Genomics Alliance Expands with Regeneron
The Alliance for Genomic Discovery is expanding its massive dataset with membership from the Regeneron Genetics Center. The collaboration adds to its 312,000 whole genomes and will soon include proteomic data for 50,000 samples, creating a richer resource for ML engineers in biotech.
The Alliance for Genomic Discovery was launched in 2022 by DNA sequencing leader Illumina and Nashville Biosciences, a subsidiary of the Vanderbilt University Medical Center (VUMC). The project's foundation is VUMC's BioVU, a massive biobank containing more than 250,000 de-identified DNA samples linked to extensive, longitudinal clinical data. Regeneron Genetics Center (RGC) joins a roster of pharmaceutical giants including founding members AbbVie, Amgen, AstraZeneca, Bayer, and Merck. A primary goal of the consortium is to improve the diversity of genomic data to create more equitable research, with one cohort prioritizing samples from participants of African ancestry. The addition of RGC is significant given its own large-scale efforts; the center has a database of nearly 3 million sequenced exomes linked to de-identified health records.
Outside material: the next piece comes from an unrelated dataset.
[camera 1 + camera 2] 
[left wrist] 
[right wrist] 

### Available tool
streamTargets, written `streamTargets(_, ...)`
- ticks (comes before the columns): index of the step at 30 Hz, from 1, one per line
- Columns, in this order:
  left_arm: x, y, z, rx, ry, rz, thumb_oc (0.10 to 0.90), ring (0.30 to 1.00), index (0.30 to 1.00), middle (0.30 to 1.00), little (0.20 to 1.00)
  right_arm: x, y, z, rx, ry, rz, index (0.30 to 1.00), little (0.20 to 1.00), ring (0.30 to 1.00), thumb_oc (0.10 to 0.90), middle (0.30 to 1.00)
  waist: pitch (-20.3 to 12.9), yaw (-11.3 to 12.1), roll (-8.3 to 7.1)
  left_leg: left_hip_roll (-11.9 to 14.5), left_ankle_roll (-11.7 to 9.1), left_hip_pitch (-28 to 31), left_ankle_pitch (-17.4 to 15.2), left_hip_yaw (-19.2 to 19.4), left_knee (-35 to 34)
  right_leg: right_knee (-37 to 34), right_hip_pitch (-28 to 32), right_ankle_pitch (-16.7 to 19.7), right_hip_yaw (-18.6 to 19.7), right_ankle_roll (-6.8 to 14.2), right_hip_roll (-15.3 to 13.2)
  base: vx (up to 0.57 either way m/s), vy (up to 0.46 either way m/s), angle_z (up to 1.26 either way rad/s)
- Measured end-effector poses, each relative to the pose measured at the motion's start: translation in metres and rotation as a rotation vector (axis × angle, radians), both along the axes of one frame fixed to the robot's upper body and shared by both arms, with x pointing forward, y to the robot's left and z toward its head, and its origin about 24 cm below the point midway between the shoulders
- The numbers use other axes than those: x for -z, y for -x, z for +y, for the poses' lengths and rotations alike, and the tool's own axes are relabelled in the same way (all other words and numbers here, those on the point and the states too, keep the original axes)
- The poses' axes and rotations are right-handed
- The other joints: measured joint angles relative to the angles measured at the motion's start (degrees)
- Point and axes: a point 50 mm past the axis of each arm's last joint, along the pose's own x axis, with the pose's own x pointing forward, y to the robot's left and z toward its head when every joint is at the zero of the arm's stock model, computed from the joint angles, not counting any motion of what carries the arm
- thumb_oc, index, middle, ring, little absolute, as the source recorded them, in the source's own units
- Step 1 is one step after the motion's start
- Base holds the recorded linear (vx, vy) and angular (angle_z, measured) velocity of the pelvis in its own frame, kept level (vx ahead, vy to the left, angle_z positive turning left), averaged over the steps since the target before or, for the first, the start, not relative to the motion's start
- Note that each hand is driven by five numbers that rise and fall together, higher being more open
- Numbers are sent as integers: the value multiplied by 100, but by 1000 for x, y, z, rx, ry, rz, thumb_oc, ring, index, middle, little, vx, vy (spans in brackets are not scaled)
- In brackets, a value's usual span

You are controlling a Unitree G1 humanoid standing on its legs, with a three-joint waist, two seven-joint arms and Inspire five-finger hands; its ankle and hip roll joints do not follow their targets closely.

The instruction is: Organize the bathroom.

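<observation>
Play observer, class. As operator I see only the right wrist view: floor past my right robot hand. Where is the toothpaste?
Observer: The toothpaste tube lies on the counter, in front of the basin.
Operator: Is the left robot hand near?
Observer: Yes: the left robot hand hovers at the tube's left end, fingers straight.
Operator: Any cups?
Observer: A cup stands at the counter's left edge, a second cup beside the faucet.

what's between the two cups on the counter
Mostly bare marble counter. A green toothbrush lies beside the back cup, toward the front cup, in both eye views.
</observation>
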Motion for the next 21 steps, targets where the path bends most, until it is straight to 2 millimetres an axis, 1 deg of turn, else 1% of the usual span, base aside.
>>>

RGC's stated goal is to leverage this data to find protective genetic factors that can point to the next generation of high-confidence drug targets. The inclusion of proteomics data marks a critical evolution for the dataset. While genomics provides the genetic blueprint, proteomics studies the function and abundance of proteins. For ML engineers, this multi-omics approach enables the development of models that can connect genetic variations directly to their functional impact on biological processes. Specifically, the Alliance is creating a new dataset of 50,000 whole genomes with paired proteomic data. Members like GSK and Amgen are among the first to participate in this expansion, which aims to better understand the molecular mechanisms of diseases. This enriched dataset, combining whole-genome sequences, deep clinical data, and now protein-level information, creates a powerful resource for building sophisticated AI/ML pipelines. The data is structured for complex tasks like identifying novel drug targets, predicting disease risk, and designing more targeted therapies. The project is notable for its speed, having sequenced 250,000 whole genomes since January 2023, a pace significantly faster than previous large-scale genomics initiatives. This rapid scaling highlights the advanced data processing and analytics infrastructure, like Illumina's DRAGEN platform, underpinning the Alliance's operations.